# finish a saw handle



## toto (Jun 13, 2015)

Hi all,can anybody advise me,I have a saw that was in a sorry state and took the handle off cleaned the blade and sanded the handle which is beech what would the best finish for the handle be.Thanks Paul.


----------



## Mike (Nov 22, 2004)

Polyurethane spar varnish is about as good as it gets for outdoor use Paul.


----------



## schnewj (Nov 18, 2013)

Mike said:


> Polyurethane spar varnish is about as good as it gets for outdoor use Paul.


Something that I do is mix Boiled Linseed Oil (BLO) 50/50 with mineral spirits then keep applying until the handle stops soaking it up. It will do wonders for the dry wood. I then just use Shellac in a spray can to seal the handles.


----------



## toto (Jun 13, 2015)

Thanks for your replies all the best Paul


----------



## Stick486 (Jan 4, 2013)

@toto...

have to agree w/ Bill...


----------



## john60 (Aug 30, 2014)

I would oil it with pure tung oil mixed with mineral spirts if it a saw you plan to use. If it for display the varnish mentioned above would be better


----------



## papasombre (Sep 22, 2011)

toto said:


> Hi all,can anybody advise me,I have a saw that was in a sorry state and took the handle off cleaned the blade and sanded the handle which is beech what would the best finish for the handle be.Thanks Paul.


Hi, Paul.

Can you please, show the method you used to clean the blade? I have a pair of them in the same sorry conditions.

Thank you in advance.


----------



## schnewj (Nov 18, 2013)

papasombre said:


> Hi, Paul.
> 
> Can you please, show the method you used to clean the blade? I have a pair of them in the same sorry conditions.
> 
> Thank you in advance.


Alexis,

I have several methods to clean the plates on saws. If I am trying to remove rust from and plate that has an etch on the blade, and I want to preserve the etch, I use WD-40 to soak the rust on the plate. I then use a single edge razor blade holder and scrape the loosened rust off with a razor. I sometimes utilize a maroon Scotchbrite pad and WD. I repeat as often as necessary to remove the rust. If the plate is not pitted, too badly, it can usually be saved.

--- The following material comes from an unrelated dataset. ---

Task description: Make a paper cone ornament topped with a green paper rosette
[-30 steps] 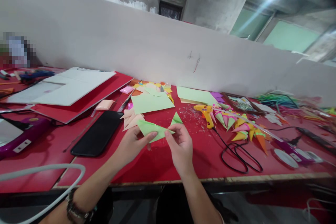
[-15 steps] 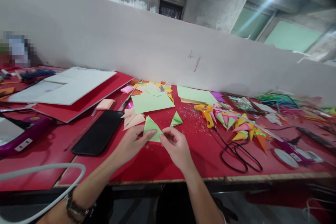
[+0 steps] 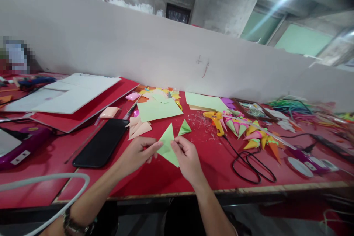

I have, also, used an electrolysis method to remove the rust. You can Google this method and it is easy to do. I, also, use this for refurbishing rusted plane bodies.

If the rust is not too heavy I use a Boeshield product called Rust Free. It is a weak Phosphoric acid product that does an excellent job of removing rust from any metal. I use this product on everything from cast iron table saws, to hand tools. There are probably other products using Phosphoric acid that may be more readily available to you locally.

Getting the heavy rust off is just the start. If a plate is pitted then you have to get into the pits to get the rust in the bottoms. If you don't it will eventually come back. This is where the electrolysis method shines. Chemical treatments don't always get it removed.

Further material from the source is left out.